Luckily in SUMO we know what language the user (probably) wants, because the interface language will match. So if the user has a Spanish interface, we assume that the search is written in Spanish.
The original query that we use to do searches looks something like this much abbreviated sample:
{
"query": {
"text": {
"document_title": {
"query": "como borrar las cookies"
}
}
}
}
The new query includes an analyzer field on the text match:
{
"query": {
"text": {
"document_title": {
"query": "como borrar las cookies",
"analyzer": "snowball-spanish"
}
}
}
}
This will result in the correct analyzer being used at search time.
Conclusion
This took me about three weeks off and on to develop, plus some chats
with ES developers on the subject. Most of that time was spent
researching and thinking about what the best way to do localized search
was. Alternatives include having lots of fields, like
document_title_es
, document_title_de
, etc, which seems icky to me,
or using multifields to achieve a similar result.

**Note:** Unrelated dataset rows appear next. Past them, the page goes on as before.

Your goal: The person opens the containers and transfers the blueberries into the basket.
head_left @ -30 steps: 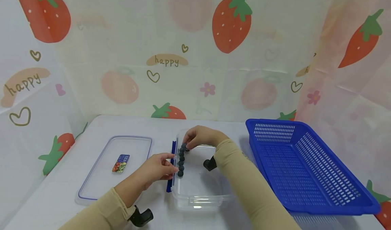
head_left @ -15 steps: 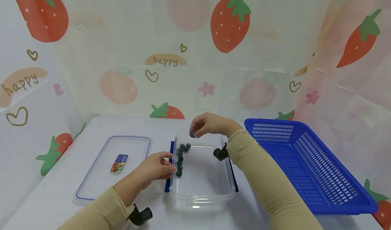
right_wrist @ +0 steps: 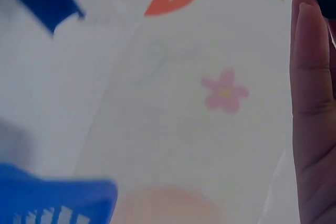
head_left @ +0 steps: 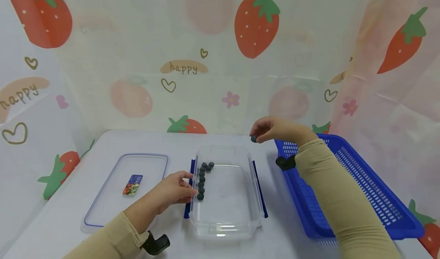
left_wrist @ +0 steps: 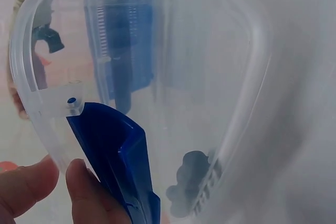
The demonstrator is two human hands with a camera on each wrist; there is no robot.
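Observation:
In the head view a clear plastic container point(head_left: 228, 198) stands on the table with blue side clips. Along its left inner wall several blueberries point(head_left: 201, 179) lie in a row that bends right at the far end. My left hand point(head_left: 173, 190) holds the container's left rim; the left wrist view shows a thumb and finger point(left_wrist: 94, 198) at the rim beside a blue clip point(left_wrist: 113, 150). My right hand point(head_left: 283, 129) is raised near the basket's far left corner. It pinches a blueberry point(head_left: 253, 138) between its fingertips, also at the right wrist view's upper right edge.
A blue slotted basket point(head_left: 364, 198) stands to the right, partly behind my right sleeve. The container's clear lid point(head_left: 113, 198) lies flat at the left with a small printed label point(head_left: 132, 185) on it. Printed cloth walls surround the table point(head_left: 288, 236).
My right hand has lifted from the container's far left corner and moved right and up with a blueberry in its fingers. My left hand stays at the left rim.

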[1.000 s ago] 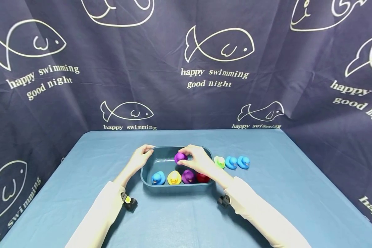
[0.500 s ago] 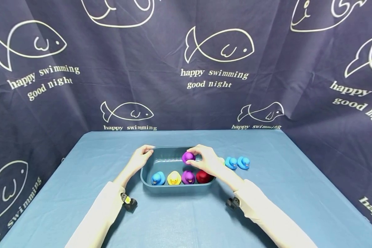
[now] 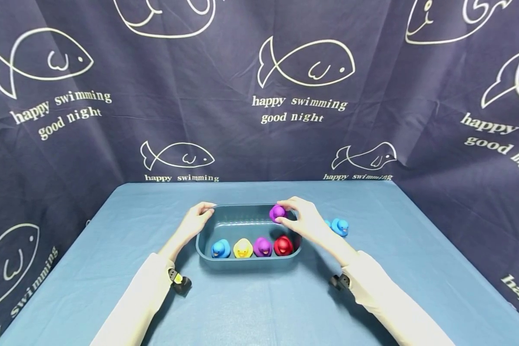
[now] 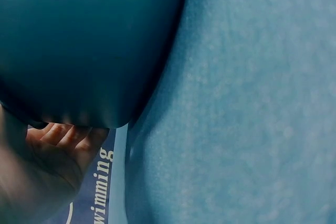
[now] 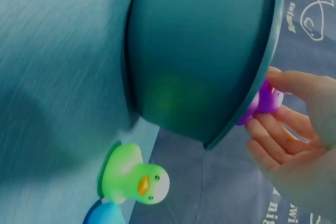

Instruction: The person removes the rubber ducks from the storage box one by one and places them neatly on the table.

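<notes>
Pinching a purple duck (image 3: 278,213) between thumb and fingers of the right hand (image 3: 306,218), at the far right corner of the bin (image 3: 248,259). Sits close to the rim there, partly hidden behind the bin's right wall in the right wrist view. Grips the bin's far left corner with the left hand (image 3: 194,220), fingers bent at the rim, tips lost to sight at the bin's edge in the left wrist view.

Inside the bin, in a row along the near wall, from left to right: blue duck (image 3: 220,249), yellow duck (image 3: 243,248), second purple duck (image 3: 263,247), red duck (image 3: 283,245). All upright, near one another, beaks toward the near side.

On the bench (image 3: 259,312), right of the bin: green duck (image 5: 135,174), plain in the right wrist view but covered by the right hand in the head view. Just beside it, second blue duck (image 5: 106,214), mostly covered in the head view. Farther right, third blue duck (image 3: 339,227), in full sight.

Wears pale sleeves (image 3: 393,302) and a black camera (image 3: 182,286) at each wrist. Behind the bench, dark backdrop (image 3: 302,144) with white fish outlines and the words "happy swimming" and "good night".
</notes>
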Tool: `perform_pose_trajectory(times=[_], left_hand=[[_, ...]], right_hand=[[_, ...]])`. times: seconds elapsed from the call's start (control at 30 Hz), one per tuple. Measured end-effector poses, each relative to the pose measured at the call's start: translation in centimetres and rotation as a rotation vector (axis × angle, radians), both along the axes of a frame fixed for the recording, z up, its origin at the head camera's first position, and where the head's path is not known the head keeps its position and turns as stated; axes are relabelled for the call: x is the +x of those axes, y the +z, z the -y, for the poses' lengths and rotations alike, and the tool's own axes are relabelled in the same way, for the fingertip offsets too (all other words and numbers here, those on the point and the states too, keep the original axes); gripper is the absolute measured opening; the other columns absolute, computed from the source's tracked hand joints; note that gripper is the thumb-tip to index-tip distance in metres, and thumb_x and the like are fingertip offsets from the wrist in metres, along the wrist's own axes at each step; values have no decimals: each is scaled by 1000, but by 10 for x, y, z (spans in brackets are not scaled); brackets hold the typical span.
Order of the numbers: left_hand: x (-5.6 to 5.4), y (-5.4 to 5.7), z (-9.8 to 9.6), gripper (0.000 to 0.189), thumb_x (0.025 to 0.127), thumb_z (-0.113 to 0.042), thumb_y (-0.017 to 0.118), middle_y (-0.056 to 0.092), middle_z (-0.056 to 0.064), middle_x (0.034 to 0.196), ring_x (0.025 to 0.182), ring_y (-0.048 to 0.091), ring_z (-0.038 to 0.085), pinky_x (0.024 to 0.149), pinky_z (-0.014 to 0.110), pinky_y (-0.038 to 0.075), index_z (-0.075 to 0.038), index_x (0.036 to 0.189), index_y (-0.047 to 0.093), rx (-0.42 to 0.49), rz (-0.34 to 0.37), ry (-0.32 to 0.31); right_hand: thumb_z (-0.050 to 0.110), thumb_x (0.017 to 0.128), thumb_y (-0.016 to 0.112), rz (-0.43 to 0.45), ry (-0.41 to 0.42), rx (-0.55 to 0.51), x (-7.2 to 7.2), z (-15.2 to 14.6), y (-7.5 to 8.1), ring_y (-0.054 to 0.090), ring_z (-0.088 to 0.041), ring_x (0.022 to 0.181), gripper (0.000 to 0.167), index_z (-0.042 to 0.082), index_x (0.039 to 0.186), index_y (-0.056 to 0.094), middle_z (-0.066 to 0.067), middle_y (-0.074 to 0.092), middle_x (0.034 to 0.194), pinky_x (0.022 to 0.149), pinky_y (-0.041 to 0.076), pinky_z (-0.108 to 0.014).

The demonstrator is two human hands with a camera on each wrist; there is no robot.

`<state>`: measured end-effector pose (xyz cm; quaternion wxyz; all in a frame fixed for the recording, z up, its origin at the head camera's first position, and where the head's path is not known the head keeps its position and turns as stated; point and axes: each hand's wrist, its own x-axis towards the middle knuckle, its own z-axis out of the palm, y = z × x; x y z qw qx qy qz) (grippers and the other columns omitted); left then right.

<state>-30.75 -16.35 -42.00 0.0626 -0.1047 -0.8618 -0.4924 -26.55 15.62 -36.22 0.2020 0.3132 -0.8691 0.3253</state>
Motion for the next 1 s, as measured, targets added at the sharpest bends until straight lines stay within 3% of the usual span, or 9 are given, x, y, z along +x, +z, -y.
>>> perform_pose_trajectory(times=[0.47, 1.0], left_hand=[[0, 1, 1, 26, 94, -11, 52, 66, 17, 104, 83, 53, 17, 72, 27, 41, -1, 117, 61, 1, 9, 12], [-1, 0, 0, 26, 94, -12, 52, 66, 17, 105, 86, 55, 17, 74, 27, 42, -2, 116, 61, 2, 11, 10]], right_hand=[[16, 73, 80, 16, -26, -50, 1, -27, 1, 64, -19, 92, 34, 5, 104, 70, -5, 70, 97, 81, 50, -40], [10, 74, 78, 16, -77, -22, 2, -56, -2, 65, -22, 88, 34, 2, 105, 68, -7, 69, 93, 83, 50, -42]])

Another proposed
example idea was to use different ES indexes for each language.
Ultimately I decided in the approach outlined above.
For the implementation, modifying the indexing method to insert the right data into ES was the easy part, and I knocked it out in an afternoon. The difficult part was modifying our search code, working with the library we use to interact with ES to get it to support search analyzers, testing everything, and debugging the code that broke when this change was made. Overall, I think that the task was easier than we had expected when we wrote it down in our quarterly goals, and I think it went well.
For more nitty-gritty details, you can check out the two commits to the mozilla/kitsune repo that I made these changes in: 1212c97 and 0040e6b.